Problem to work on: Within the data that follows, how many lines carry the string "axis"? Give the number alone.

Dataset excerpts:

※

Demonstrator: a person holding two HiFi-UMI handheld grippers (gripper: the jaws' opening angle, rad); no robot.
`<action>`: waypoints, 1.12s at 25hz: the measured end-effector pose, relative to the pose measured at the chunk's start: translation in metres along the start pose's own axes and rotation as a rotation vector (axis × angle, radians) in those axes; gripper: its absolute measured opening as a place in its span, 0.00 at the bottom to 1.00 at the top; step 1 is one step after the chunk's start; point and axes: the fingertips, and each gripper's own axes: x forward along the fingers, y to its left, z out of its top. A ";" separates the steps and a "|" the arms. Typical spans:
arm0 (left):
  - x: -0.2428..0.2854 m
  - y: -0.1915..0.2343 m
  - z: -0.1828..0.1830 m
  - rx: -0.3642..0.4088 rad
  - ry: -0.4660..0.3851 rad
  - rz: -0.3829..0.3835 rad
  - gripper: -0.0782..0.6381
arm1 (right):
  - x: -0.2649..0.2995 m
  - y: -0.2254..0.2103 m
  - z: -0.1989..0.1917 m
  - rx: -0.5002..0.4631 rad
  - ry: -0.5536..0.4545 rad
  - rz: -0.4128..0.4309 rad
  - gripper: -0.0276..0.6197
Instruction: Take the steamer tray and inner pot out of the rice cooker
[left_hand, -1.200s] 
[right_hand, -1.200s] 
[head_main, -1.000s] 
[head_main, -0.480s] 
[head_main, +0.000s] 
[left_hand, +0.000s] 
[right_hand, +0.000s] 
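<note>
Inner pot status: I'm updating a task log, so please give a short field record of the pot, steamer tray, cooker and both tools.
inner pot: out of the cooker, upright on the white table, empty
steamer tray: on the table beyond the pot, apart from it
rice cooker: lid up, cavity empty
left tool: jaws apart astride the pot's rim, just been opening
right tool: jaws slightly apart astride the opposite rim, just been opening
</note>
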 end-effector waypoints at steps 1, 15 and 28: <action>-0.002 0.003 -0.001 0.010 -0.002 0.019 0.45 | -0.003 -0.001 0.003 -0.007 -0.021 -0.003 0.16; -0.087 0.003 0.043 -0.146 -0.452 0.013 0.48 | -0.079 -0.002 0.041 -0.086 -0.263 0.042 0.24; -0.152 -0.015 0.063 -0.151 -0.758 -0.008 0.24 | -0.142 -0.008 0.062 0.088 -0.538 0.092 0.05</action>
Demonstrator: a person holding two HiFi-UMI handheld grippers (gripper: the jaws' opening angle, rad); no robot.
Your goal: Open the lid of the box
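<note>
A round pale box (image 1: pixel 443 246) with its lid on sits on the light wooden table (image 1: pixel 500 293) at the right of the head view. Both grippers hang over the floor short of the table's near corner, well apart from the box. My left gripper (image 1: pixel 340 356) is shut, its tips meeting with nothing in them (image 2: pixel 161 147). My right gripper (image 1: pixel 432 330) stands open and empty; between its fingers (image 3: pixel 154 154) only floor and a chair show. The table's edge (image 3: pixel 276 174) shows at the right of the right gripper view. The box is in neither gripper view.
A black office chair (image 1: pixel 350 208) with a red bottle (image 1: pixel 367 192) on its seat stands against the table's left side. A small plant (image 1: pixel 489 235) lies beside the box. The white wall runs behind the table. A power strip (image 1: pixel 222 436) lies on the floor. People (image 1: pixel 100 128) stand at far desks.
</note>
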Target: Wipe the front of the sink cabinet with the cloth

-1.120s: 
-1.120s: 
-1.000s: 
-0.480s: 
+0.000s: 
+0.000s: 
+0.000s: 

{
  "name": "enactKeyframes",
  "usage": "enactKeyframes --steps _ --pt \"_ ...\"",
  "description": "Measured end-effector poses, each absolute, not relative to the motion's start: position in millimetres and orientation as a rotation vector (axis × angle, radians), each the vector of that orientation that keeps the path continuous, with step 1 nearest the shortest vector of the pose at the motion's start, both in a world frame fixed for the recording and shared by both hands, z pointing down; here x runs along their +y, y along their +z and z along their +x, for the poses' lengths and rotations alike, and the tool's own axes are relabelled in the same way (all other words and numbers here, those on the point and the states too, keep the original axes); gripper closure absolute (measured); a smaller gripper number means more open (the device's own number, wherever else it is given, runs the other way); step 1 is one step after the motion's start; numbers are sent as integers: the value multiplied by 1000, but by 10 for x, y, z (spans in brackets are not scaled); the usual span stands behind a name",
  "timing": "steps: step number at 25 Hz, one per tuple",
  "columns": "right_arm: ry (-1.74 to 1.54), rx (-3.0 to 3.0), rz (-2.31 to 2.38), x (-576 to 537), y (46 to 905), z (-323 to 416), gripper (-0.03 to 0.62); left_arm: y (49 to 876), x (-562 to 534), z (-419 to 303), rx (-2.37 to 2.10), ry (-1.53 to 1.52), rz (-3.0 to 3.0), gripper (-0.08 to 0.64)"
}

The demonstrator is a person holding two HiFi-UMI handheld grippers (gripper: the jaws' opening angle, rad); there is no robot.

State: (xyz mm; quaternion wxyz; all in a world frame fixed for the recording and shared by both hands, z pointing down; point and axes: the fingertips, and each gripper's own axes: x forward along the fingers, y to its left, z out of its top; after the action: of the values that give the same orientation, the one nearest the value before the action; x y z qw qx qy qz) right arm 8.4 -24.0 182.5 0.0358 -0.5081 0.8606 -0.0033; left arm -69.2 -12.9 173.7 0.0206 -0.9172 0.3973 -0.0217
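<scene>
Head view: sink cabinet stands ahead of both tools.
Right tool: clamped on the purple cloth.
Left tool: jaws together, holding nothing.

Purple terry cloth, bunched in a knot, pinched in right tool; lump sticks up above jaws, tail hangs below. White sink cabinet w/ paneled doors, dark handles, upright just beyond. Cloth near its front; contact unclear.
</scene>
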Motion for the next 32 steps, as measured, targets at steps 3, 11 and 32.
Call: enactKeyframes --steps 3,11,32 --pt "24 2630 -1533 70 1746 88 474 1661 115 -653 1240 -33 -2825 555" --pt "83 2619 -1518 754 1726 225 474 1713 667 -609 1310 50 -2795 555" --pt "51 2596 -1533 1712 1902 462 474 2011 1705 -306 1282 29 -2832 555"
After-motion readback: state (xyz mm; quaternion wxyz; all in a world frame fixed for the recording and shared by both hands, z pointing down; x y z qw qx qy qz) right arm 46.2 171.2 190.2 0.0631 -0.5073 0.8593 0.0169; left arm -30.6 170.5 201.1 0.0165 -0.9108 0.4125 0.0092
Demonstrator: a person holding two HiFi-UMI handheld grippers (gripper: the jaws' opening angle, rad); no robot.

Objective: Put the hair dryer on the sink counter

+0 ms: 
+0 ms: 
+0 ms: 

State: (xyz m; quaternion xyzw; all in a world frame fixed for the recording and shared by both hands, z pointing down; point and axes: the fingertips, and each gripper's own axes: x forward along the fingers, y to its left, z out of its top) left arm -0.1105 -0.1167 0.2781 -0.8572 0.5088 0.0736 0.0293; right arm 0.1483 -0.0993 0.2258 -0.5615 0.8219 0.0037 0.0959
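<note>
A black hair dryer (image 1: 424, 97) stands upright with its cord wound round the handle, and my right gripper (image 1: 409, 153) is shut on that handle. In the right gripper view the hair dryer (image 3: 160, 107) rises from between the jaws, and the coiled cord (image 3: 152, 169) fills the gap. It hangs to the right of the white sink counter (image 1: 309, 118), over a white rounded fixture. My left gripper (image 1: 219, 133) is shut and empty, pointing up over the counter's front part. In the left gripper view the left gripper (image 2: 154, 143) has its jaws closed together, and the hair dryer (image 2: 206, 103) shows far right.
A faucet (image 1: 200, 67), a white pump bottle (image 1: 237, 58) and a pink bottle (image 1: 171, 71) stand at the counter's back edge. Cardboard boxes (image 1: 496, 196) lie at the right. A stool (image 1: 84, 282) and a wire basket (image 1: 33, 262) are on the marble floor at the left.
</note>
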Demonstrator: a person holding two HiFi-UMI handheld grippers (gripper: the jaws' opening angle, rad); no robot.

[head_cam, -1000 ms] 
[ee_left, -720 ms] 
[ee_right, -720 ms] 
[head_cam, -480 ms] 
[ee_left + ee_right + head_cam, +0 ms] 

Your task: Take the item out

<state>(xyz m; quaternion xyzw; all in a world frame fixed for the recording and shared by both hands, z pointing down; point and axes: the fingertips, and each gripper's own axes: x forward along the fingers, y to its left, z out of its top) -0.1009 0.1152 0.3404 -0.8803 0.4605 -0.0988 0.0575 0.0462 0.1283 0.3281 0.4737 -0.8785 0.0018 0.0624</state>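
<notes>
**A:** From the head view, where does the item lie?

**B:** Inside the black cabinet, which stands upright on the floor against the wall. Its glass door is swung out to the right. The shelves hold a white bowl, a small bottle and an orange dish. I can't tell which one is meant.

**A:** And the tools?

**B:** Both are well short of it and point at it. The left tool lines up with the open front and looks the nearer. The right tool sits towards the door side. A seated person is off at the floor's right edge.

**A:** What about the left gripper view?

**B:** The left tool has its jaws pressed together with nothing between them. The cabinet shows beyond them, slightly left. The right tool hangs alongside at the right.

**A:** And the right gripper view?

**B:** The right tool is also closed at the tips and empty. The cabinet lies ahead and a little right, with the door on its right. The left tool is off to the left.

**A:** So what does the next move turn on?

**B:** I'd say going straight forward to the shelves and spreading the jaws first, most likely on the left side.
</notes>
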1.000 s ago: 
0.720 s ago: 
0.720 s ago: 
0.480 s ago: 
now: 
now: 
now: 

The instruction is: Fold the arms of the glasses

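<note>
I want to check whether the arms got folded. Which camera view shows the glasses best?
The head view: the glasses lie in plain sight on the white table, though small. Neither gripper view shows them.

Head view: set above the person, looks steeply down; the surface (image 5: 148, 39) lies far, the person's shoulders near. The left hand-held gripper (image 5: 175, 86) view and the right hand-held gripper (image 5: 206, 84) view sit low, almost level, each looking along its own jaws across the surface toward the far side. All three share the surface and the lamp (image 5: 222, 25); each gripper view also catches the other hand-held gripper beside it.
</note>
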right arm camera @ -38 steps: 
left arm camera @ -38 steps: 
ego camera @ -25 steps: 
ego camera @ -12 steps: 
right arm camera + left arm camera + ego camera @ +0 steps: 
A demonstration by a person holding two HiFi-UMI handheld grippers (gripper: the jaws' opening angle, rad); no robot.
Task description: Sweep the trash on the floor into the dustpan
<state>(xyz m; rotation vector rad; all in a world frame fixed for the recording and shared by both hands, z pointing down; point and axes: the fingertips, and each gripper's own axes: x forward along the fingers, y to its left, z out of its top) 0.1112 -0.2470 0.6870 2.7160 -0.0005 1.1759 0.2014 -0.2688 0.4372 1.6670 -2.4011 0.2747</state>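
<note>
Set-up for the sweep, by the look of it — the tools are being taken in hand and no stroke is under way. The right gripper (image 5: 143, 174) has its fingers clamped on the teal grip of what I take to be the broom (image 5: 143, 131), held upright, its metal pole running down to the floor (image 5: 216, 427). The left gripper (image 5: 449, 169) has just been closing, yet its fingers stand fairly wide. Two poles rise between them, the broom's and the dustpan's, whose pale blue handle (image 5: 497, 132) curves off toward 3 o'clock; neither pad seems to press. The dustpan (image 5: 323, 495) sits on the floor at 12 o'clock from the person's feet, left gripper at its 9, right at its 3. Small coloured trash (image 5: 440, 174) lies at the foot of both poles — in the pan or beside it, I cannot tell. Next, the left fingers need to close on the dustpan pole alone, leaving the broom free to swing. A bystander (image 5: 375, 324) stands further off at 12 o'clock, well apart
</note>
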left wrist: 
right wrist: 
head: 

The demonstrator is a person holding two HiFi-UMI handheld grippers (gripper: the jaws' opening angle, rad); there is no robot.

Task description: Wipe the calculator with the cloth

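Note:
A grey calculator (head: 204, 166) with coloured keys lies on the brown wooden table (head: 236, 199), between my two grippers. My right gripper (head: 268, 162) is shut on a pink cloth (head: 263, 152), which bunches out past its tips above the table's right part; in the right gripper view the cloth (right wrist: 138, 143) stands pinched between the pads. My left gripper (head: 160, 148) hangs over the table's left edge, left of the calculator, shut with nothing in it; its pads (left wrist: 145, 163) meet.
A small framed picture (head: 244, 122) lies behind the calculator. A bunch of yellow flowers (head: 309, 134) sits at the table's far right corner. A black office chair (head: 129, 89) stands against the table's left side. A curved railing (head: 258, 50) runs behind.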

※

Answer box: 2